Was #ComeyDay A Bad Day For Trump?

09 Jun, 2017

Former FBI Director James Comey’s blockbuster Thursday Senate hearing provided several bruising moments for President Donald Trump.

Comey, whom Trump fired in early May, said he believed he was fired “because of the Russia investigation,” amplifying calls that Trump was obstructing justice. He said he took Trump’s comments that the president “hoped” for the ousted FBI director to “let go” of the investigation into former national security adviser Michael Flynn “as a direction.”

Comey said he kept memos on his conversations with Trump — a move he said he did not do with two prior presidents or other top Justice Department officials — because he “was honestly concerned that he might lie about the nature of our meeting.”

And he said that, in firing him from the top FBI post, Trump and his administration tried to “defame” him by spreading “lies, plain and simple,” after his departure, citing Trump’s “shifting explanations,” which he said included Trump going on TV and “saying that he actually fired me because of the Russia investigation.”

Yet among all that, Republicans and supporters of the president were still able to walk away from Thursday’s hearing with some optimism. Trump’s allies suggested the testimony didn’t provide a proverbial smoking gun, and they emerged with options to try to shift the conversation.

Comey, for one, suggested that the Flynn investigation, if dropped, most likely would not alter the course of the FBI’s larger investigation into Russia’s election meddling and whether the Trump campaign had a role in it. Trump’s supporters also took grievance with Comey’s stunning acknowledgment that he instructed a good friend — a Columbia University law professor — to leak information on his memos to the news media because he felt the investigation may have reached the point at which a special counsel needed to be appointed.

Perhaps looming largest, though, were his comments regarding former Attorney General Loretta Lynch and the investigation into Democratic presidential nominee Hillary Clinton’s use of a private email server. Comey said Lynch asked him to refer to the email inquiry as a “matter” instead of an “investigation,” a request he recalled “gave me a queasy feeling.” It echoed language the Clinton campaign itself was using.

“That was one of the bricks in the load that led me to conclude I have to step away from the department if we’re to close this case credibly,” Comey said, adding that consideration of appointing a special counsel to oversee the matter was a valid suggestion but one that would have been unfair.
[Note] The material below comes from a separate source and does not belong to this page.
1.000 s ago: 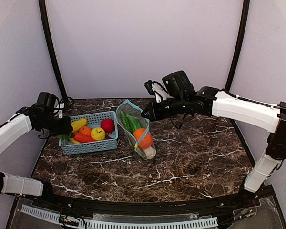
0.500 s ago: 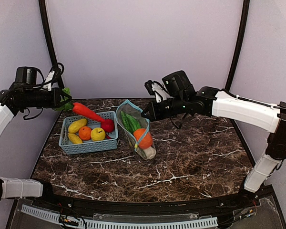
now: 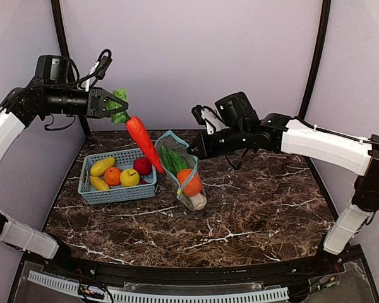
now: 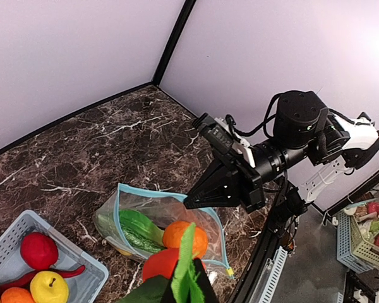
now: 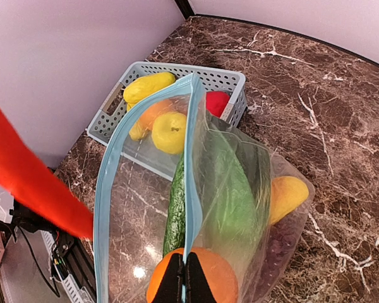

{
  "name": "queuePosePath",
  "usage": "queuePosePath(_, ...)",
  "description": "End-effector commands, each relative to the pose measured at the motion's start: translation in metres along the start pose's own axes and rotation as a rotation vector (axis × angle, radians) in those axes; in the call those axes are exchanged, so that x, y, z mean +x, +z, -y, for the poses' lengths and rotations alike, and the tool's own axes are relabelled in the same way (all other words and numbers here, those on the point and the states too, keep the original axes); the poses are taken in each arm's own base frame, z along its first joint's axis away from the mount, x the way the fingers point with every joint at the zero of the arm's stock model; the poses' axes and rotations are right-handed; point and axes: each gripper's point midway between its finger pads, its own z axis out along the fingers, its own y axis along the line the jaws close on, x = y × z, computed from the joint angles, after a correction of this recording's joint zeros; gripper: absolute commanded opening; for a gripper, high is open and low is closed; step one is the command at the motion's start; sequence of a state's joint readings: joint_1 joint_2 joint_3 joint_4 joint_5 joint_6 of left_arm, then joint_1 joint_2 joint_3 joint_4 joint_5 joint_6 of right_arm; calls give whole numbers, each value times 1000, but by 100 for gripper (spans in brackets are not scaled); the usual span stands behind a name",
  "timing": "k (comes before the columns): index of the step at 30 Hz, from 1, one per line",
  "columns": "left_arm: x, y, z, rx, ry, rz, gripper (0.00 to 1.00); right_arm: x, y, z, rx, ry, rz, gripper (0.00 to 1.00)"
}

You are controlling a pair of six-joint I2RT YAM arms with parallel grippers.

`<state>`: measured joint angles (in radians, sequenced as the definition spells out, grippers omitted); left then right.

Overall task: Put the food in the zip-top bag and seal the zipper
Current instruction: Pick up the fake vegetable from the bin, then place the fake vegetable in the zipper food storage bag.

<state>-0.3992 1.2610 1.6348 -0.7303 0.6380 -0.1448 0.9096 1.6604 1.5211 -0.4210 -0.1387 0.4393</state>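
In the upper left of the top view, the left end effector (image 3: 110,104) is clamped on the green leaves of a toy carrot (image 3: 144,144), which hangs tilted over the teal basket (image 3: 117,191). At centre, the right end effector (image 3: 192,153) pinches the zipper (image 5: 188,164) edge of the zip-top bag (image 3: 167,146). The bag stands open on the worktop (image 3: 259,202), holding 1 cucumber (image 3: 170,161) and 1 orange piece (image 3: 189,183).
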Motion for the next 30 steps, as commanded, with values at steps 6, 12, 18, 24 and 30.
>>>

He reiterated that the facts of the case did not warrant charges pressed against the former secretary of state.

Fox News host Eric Bolling said on “The Specialists” — making a point that many in the Trump realm highlighted in similar ways — that Comey’s comments on Lynch proved the real “collusion.”
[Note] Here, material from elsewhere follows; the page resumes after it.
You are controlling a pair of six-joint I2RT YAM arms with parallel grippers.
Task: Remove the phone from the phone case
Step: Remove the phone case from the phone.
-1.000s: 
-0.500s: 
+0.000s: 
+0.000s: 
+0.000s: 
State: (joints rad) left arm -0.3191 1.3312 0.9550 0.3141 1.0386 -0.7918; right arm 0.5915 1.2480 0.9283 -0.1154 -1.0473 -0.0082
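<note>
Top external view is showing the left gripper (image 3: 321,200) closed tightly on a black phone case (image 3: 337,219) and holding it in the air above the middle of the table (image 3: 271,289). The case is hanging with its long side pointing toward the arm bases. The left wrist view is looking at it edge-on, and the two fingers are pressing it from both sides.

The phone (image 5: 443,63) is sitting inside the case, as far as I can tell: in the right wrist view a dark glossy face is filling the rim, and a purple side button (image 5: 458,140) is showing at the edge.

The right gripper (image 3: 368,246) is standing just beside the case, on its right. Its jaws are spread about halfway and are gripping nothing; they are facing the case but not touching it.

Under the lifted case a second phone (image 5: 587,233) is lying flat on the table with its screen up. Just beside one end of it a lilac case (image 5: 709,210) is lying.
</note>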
“There’s your collusion — not between [Trump] and the Russians, but between” President Barack Obama, Lynch, and Comey, he said.

Delivering a statement following Comey’s testimony, Trump’s personal attorney Marc Kasowitz ripped the former FBI director for ordering the leaking of the memos. He even suggested that Comey lied under oath, disputing the claim that Trump hinted that Comey should drop the Flynn investigation. Of course, he also noted that Comey “finally confirmed publicly” what Trump had insisted: that “the president was not under investigation as part of any probe into Russian interference.”

Trump personally did not appear to believe Thursday was worth an all-out fight. Asked about the testimony, Trump “declined to comment, only smiling through pursed lips,” according to a pool reporter.

“There was no knockout punch,” Matt Mackowiak, a Republican strategist who is the president of the Potomac Strategy Group, told Business Insider in an email. “Trump will benefit from admission that he was not under investigation and Comey’s revelation that he leaked his own memo to require a special counsel be appointed. Trump will be harmed [by] inappropriate comments about Flynn made on the Oval Office, which I do not believe rose to the level of illegality.”

“Both sides fight on,” he continued.